● ACTIVITY
Starting at the top line and ending at the last, restate the records exactly.

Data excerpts
*** Block opens ***
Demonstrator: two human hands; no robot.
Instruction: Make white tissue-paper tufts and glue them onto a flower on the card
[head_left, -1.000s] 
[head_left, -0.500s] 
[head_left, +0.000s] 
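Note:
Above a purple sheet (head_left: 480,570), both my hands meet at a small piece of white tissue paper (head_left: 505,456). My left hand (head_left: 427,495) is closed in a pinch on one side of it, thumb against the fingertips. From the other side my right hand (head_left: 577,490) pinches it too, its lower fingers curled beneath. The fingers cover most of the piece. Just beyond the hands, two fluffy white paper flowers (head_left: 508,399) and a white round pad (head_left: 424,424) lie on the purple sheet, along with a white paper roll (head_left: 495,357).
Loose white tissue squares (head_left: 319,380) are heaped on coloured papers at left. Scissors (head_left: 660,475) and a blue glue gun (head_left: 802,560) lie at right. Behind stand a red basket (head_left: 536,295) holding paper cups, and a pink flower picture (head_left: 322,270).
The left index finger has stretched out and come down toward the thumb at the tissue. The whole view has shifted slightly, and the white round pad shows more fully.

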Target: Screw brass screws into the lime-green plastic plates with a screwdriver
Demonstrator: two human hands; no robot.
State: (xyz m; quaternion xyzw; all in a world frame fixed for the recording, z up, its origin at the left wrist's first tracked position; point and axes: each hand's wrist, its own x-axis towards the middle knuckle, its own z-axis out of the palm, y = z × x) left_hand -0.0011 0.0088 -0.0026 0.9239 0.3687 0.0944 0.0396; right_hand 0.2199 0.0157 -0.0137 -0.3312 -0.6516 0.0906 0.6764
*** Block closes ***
● PROBLEM SOLUTION
Demonstrator: two human hands; no robot.
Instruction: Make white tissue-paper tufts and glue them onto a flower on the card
[head_left, -1.000s] 
[head_left, -0.500s] 
[head_left, +0.000s] 
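Note:
Above a purple sheet (head_left: 480,570), both my hands meet at a small piece of white tissue paper (head_left: 505,456). My left hand (head_left: 427,495) is closed in a pinch on one side of it, thumb against the fingertips. From the other side my right hand (head_left: 577,490) pinches it too, its lower fingers curled beneath. The fingers cover most of the piece. Just beyond the hands, two fluffy white paper flowers (head_left: 508,399) and a white round pad (head_left: 424,424) lie on the purple sheet, along with a white paper roll (head_left: 495,357).
Loose white tissue squares (head_left: 319,380) are heaped on coloured papers at left. Scissors (head_left: 660,475) and a blue glue gun (head_left: 802,560) lie at right. Behind stand a red basket (head_left: 536,295) holding paper cups, and a pink flower picture (head_left: 322,270).
The left index finger has stretched out and come down toward the thumb at the tissue. The whole view has shifted slightly, and the white round pad shows more fully.
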
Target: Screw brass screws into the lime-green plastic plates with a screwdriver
Demonstrator: two human hands; no robot.
State: (xyz m; quaternion xyzw; all in a world frame fixed for the recording, z up, its origin at the left wrist's first tracked position; point and axes: each hand's wrist, its own x-axis towards the middle knuckle, its own z-axis out of the palm, y = z × x) left_hand -0.0011 0.0088 -0.0026 0.9239 0.3687 0.0944 0.0396; right_hand 0.2199 0.0157 -0.0137 -0.3312 -0.6516 0.0906 0.6764

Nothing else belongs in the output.